=== Data segment ===

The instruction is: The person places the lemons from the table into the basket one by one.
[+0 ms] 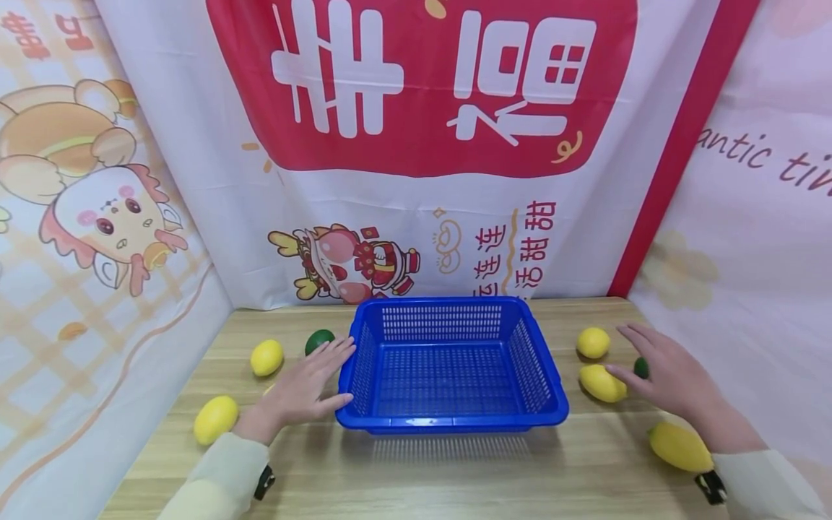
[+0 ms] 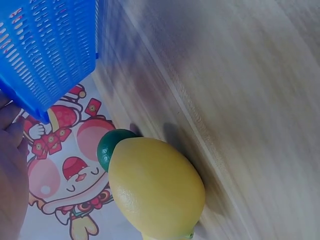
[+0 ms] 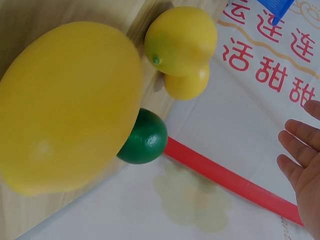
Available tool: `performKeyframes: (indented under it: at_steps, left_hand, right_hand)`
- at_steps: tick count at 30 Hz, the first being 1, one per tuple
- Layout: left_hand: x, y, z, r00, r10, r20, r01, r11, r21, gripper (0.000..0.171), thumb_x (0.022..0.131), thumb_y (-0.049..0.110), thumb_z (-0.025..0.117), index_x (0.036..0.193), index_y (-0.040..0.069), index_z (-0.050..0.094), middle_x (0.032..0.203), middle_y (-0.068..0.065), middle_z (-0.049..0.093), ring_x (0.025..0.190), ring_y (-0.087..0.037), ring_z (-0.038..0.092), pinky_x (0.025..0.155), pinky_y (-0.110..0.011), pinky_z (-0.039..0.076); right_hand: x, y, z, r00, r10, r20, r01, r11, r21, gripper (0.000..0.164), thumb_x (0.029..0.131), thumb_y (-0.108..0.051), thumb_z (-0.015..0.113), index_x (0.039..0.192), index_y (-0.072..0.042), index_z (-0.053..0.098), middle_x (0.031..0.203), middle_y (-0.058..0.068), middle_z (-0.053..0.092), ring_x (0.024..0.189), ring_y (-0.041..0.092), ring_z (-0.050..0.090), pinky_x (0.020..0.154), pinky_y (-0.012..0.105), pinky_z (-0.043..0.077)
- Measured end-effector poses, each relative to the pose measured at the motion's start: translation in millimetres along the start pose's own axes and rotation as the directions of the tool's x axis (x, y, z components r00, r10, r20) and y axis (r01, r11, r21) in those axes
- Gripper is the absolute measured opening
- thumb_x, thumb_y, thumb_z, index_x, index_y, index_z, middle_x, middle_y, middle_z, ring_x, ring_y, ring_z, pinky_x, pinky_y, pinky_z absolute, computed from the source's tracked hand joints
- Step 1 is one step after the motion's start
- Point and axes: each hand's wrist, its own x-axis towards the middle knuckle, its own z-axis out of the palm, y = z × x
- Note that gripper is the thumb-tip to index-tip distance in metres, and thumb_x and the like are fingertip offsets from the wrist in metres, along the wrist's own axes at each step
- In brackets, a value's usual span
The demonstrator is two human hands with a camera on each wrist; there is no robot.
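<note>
A blue plastic basket (image 1: 451, 421) with slotted walls stands in the middle of the table, and its inside shows bare. At its left rim is my left hand (image 1: 300, 384), fingers extended; in the left wrist view its fingertips meet the basket's edge, though firm contact cannot be confirmed. Over the right side my right hand (image 1: 679, 383) hovers with fingers spread, holding nothing. Nearest to it are a lemon (image 1: 601, 384), a rounder lemon (image 1: 594, 342) behind and a dark green fruit (image 1: 640, 367), partly hidden by the hand. A larger lemon (image 1: 681, 447) lies by the right wrist.
Left of the basket lie a lemon (image 1: 266, 357), another lemon (image 1: 217, 420) by the left wrist and a green fruit (image 1: 319, 341) partly behind the fingers. Printed cloth (image 1: 416, 238) hangs along the back and both sides of the wooden table (image 1: 448, 484).
</note>
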Motion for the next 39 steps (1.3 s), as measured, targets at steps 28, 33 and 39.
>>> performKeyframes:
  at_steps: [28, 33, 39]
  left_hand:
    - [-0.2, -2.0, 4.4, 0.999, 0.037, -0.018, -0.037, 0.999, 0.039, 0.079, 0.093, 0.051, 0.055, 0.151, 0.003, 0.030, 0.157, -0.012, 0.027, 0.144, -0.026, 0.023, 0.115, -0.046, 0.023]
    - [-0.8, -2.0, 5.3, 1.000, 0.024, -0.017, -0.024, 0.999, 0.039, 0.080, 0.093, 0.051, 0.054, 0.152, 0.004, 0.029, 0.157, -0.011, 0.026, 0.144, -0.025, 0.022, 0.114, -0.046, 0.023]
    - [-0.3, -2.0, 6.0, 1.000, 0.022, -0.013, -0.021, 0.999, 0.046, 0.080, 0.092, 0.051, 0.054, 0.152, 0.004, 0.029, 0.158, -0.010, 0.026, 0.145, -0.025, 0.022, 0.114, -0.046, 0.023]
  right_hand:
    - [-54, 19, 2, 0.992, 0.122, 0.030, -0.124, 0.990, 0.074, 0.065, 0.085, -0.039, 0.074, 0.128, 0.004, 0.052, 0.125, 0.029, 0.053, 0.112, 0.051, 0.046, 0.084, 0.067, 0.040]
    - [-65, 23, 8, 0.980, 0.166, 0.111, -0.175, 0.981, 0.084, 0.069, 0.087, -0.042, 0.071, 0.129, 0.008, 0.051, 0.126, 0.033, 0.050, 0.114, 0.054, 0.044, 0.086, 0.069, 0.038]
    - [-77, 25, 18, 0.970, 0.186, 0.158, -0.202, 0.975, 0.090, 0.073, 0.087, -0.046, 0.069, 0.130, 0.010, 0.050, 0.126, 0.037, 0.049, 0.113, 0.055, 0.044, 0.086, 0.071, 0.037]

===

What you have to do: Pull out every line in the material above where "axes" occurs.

Answer for this exercise:
- Measured end-effector poses, each relative to the pose measured at the motion's start: translation in millimetres along the start pose's own axes and rotation as the directions of the tool's x axis (x, y, z components r00, r10, r20) and y axis (r01, r11, r21) in those axes
- Point and axes: each hand's wrist, its own x-axis towards the middle knuckle, its own z-axis out of the palm, y = z × x
- Note that gripper is the thumb-tip to index-tip distance in metres, and thumb_x and the like are fingertip offsets from the wrist in metres, along the wrist's own axes at each step

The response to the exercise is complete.